Ahora, viendo los títulos de los cuadros, podemos confirmar lo que todos estábamos

intuyendo. Que los edificios en ruinas y las calles y ciudades desérticas son escenarios

de Siria y Ucrania, que las madres y niños son grupos de refugiados de Kenia, que el

gentío andante es una aglomeración de sirios intentando huir despacio pero con urgencia

de lo que era su hogar y ya no encuentran cobijo.

La artista cuenta cómo comenzó a pintar estos “Escenarios Habitados” cuando en 2012

vio una fotografía en prensa de un niño con discapacidad intelectual y postrado en una

camilla ayudado por su abuelo en una calle de Aleppo, dónde se veían civiles agitados y

marcas de bala. Sin embargo, el abuelo y su nieto parecen tranquilos, ajenos a ese terror

y odio, esa desconfianza y recelo general.

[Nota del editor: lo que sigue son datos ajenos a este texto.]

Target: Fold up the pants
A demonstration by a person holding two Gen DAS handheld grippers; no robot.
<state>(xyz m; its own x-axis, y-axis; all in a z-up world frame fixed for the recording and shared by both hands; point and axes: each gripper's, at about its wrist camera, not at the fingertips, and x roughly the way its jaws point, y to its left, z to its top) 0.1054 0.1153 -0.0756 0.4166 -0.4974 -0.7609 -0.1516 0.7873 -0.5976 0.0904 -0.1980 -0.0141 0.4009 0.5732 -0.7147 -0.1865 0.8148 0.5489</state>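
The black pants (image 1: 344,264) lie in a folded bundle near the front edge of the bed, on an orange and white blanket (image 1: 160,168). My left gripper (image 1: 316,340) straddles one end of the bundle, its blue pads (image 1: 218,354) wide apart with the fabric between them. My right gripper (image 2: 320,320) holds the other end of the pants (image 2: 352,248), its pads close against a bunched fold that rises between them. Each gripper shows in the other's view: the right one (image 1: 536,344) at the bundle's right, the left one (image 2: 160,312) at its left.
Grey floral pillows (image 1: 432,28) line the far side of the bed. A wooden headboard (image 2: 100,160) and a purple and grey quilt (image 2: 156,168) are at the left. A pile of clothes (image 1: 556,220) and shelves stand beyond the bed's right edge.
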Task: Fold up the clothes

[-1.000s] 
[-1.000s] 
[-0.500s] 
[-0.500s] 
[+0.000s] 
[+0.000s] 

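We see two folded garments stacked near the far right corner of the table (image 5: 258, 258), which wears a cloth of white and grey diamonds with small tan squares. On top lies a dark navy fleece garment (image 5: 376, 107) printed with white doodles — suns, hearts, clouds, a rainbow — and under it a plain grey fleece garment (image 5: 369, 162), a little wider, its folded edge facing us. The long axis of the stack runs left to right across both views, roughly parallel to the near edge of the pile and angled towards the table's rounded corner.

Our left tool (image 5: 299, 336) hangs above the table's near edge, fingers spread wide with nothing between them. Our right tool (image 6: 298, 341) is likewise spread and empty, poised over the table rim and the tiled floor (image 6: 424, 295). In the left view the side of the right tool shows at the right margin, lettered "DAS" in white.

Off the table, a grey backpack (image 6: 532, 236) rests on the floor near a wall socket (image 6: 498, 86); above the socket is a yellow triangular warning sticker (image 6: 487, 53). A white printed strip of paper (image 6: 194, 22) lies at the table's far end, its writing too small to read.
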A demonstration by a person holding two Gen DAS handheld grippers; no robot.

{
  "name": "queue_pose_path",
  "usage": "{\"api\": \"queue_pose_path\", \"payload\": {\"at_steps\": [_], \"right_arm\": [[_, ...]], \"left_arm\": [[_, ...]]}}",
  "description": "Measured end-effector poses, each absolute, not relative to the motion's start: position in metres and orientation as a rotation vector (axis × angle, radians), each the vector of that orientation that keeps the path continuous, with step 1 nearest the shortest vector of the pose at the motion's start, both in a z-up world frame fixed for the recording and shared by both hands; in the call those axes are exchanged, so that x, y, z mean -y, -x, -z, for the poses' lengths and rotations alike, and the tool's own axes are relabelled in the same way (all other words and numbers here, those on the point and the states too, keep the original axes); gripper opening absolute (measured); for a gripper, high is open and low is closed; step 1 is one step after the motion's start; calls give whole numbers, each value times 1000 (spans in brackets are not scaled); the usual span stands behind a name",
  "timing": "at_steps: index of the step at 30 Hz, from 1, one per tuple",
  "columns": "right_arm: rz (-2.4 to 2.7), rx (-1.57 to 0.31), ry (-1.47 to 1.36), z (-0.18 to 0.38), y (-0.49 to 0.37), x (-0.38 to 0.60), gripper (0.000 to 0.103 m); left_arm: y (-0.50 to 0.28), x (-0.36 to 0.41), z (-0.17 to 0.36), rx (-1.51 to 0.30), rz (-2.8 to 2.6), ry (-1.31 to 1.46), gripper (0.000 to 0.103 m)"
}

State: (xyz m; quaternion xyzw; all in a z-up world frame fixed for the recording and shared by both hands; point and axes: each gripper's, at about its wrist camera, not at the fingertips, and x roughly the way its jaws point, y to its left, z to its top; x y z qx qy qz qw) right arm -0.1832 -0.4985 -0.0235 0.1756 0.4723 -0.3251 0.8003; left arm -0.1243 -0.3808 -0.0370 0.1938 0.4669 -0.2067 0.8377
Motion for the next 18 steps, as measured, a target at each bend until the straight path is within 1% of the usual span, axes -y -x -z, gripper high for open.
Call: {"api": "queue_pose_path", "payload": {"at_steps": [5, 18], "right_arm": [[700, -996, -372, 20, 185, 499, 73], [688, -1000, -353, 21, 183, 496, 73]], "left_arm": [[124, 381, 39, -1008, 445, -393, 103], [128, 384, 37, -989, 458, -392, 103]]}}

Quizás no entiendan que está pasando, quizás prefieran no pensar en ello. Quizás,

cargados de entereza, prefieran intentar disfrutar de la compañía y la calma de ellos dos.

Con ese hiperrealismo heredado de artistas que a veces es repetitivo volver a mencionar,

sí merecen ser nombrados algunos que, bañados en parte por el realismo social, han

dedicado su magnífico detallismo que a veces supera a la fotografía a temas de

preocupación social, política y cultural. Así, el trabajo y la temática a la que recurre con

su fotorrealismo, Nuria Fermín recuerda a artistas como el americano Denis Peterson,

quien con su increíble pincelada muestra la cara más tranquila y sosegada de los

protagonistas de los principales detrimentos que sufre el mundo.

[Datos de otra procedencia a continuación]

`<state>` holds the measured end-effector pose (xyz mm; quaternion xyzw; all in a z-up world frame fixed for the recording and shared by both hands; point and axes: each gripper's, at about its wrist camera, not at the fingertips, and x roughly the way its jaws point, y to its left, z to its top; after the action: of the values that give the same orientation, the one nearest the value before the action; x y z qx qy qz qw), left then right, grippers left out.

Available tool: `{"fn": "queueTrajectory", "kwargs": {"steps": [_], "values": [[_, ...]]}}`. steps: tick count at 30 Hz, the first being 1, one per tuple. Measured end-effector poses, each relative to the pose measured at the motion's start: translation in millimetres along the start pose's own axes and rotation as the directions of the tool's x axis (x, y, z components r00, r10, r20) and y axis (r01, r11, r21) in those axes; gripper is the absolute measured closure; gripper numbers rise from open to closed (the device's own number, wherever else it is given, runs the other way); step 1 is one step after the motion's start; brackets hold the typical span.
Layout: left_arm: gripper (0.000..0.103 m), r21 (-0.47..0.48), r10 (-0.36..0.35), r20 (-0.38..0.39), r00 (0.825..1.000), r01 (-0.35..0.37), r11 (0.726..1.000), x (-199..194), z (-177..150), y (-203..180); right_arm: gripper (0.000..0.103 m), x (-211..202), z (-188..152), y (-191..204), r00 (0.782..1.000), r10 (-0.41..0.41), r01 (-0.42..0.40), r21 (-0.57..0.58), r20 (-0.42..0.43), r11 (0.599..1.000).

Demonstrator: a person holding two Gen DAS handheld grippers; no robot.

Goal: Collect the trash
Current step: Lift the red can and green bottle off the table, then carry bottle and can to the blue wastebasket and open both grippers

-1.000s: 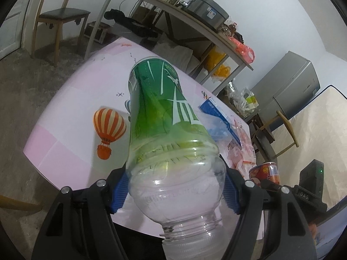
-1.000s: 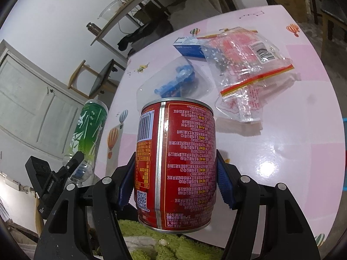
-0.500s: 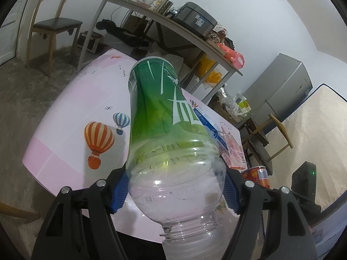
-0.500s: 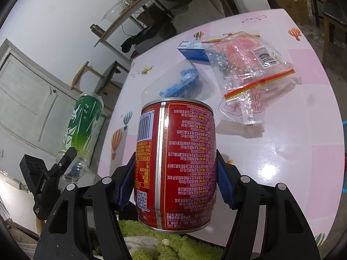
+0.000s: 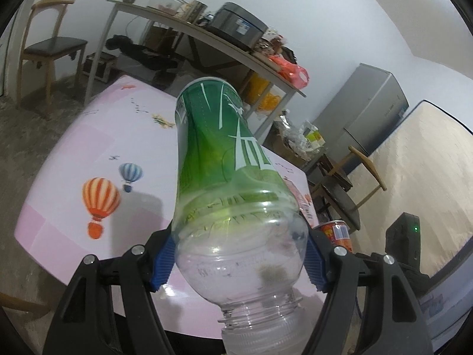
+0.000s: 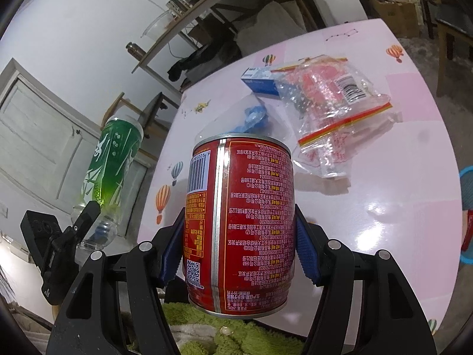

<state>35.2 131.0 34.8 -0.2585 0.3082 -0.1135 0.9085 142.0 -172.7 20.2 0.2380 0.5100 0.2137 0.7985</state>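
Note:
A clear plastic bottle with a green label (image 5: 224,177) is held upside down, its open neck toward the camera; my left gripper (image 5: 236,263) is shut on its clear shoulder. The same bottle (image 6: 109,165) shows at the left of the right wrist view, off the table's edge. My right gripper (image 6: 239,248) is shut on a red can (image 6: 239,222), held upright above the near edge of the pink table (image 6: 384,222). The can (image 5: 337,233) peeks out at the right in the left wrist view.
On the table lie a clear zip bag with red contents (image 6: 334,109), a blue box (image 6: 260,81) and a clear bag with a blue item (image 6: 251,118). Green fuzzy cloth (image 6: 236,331) lies below the can. A cluttered shelf (image 5: 207,35), chairs and a fridge (image 5: 372,109) stand behind.
The left gripper has risen with the bottle and tipped, so the table sits lower and farther in its view. The right gripper and can have stayed almost still.

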Motion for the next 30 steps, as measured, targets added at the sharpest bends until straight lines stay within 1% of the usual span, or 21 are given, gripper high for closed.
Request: {"fn": "queueTrajectory", "kwargs": {"steps": [4, 7, 10, 12, 13, 14, 16, 17, 19, 20, 21, 23, 24, 26, 27, 29, 30], "values": [[0.033, 0.040, -0.041, -0.024, 0.999, 0.042, 0.998, 9, 2, -19, 0.041, -17, -1, -9, 0.999, -0.009, 0.008, 0.024, 0.042, 1.000], [0.033, 0.085, -0.100, -0.056, 0.993, 0.105, 0.991, 21, 6, -43, 0.041, -43, -3, -18, 0.993, -0.044, 0.038, 0.052, 0.108, 0.998], [0.033, 0.125, -0.174, -0.109, 0.979, 0.187, 0.974, 40, 10, -70, 0.041, -80, -9, -35, 0.974, -0.121, 0.103, 0.106, 0.189, 0.989], [0.033, 0.154, -0.225, -0.155, 0.962, 0.248, 0.956, 55, 12, -93, 0.041, -107, -16, -52, 0.954, -0.181, 0.147, 0.156, 0.238, 0.977], [0.033, 0.169, -0.253, -0.187, 0.949, 0.285, 0.944, 64, 12, -108, 0.041, -121, -22, -63, 0.940, -0.218, 0.172, 0.188, 0.263, 0.967], [0.033, 0.186, -0.283, -0.237, 0.930, 0.329, 0.926, 77, 10, -127, 0.041, -134, -27, -74, 0.924, -0.255, 0.195, 0.222, 0.285, 0.955], [0.033, 0.202, -0.318, -0.311, 0.895, 0.390, 0.899, 97, 4, -155, 0.041, -154, -38, -95, 0.900, -0.307, 0.222, 0.283, 0.308, 0.933], [0.033, 0.211, -0.330, -0.361, 0.872, 0.421, 0.882, 111, -2, -173, 0.041, -164, -46, -111, 0.886, -0.339, 0.232, 0.331, 0.316, 0.915], [0.033, 0.219, -0.337, -0.426, 0.840, 0.457, 0.862, 131, -13, -197, 0.041, -175, -58, -135, 0.872, -0.375, 0.236, 0.400, 0.316, 0.886], [0.033, 0.223, -0.338, -0.465, 0.819, 0.477, 0.850, 144, -21, -213, 0.041, -181, -67, -153, 0.863, -0.399, 0.240, 0.444, 0.309, 0.863], [0.033, 0.230, -0.332, -0.498, 0.801, 0.491, 0.840, 157, -30, -227, 0.041, -183, -74, -167, 0.860, -0.415, 0.241, 0.479, 0.298, 0.844], [0.033, 0.248, -0.312, -0.560, 0.768, 0.514, 0.821, 183, -49, -254, 0.041, -186, -84, -189, 0.862, -0.423, 0.230, 0.526, 0.281, 0.818], [0.033, 0.258, -0.296, -0.580, 0.759, 0.516, 0.817, 193, -58, -265, 0.041, -186, -91, -206, 0.864, -0.428, 0.222, 0.562, 0.265, 0.796], [0.033, 0.278, -0.264, -0.620, 0.739, 0.522, 0.807, 214, -77, -286, 0.041, -185, -96, -227, 0.867, -0.434, 0.216, 0.598, 0.246, 0.772], [0.033, 0.284, -0.247, -0.642, 0.726, 0.525, 0.803, 229, -87, -298, 0.041, -185, -98, -241, 0.869, -0.436, 0.208, 0.623, 0.236, 0.754], [0.033, 0.285, -0.231, -0.672, 0.704, 0.533, 0.797, 257, -100, -319, 0.041, -185, -94, -269, 0.867, -0.441, 0.193, 0.659, 0.233, 0.727], [0.032, 0.288, -0.225, -0.683, 0.695, 0.540, 0.791, 274, -107, -331, 0.041, -181, -88, -276, 0.863, -0.448, 0.194, 0.668, 0.231, 0.719]]}}
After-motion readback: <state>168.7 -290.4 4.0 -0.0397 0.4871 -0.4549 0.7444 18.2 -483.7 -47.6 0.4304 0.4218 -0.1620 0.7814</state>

Los “Escenarios Habitados” de la artista buscan ese instante de calma en mitad del

curso de una guerra. Escenas congeladas en las que no hay nadie, y si lo hay, es un

grupo imperturbable y sereno, tranquilo. Es una llamada a recapacitar, a observar

aquellos lugares infrahumanos que quedan escondidos detrás del desastre, donde

aparecen personas –como tú, como yo, como nosotros– que les ha tocado

desafortunadamente vivir ese momento, sin pedirlo, sin entenderlo.

Una realidad plasmada misteriosamente ensordecedora y dónde se respira la calma. Un

reclamo de paz para todos aquellos indefensos que no son partícipes y que, al igual que

en la novela de Dulce Chacón, tienen la voz dormida.

Nuria Fermín pinta para intentar despertar esas voces. Hace de las imágenes efímeras de

la prensa en papel caduco una imagen permanente y perenne.

No vamos a cambiar el mundo con estas obras, con este texto, con esta exposición. Pero

no olvidemos lo que sucede en Siria, en Ucrania, en Grecia, en Francia, en Korea, en

Afganistán… Y no olvidemos que, en muchos de esos rincones, hay momentos de

silencio, y no de los incómodos, o de los conmemorativos, sino de los que disfrutan un

abuelo y su nieto, olvidando sus adversidades y los gritos que oyeron esa misma

mañana, un silencio de calma, de paz con uno mismo y los que quieres. Espacios

habitados de momentos de silencio y resiliencia.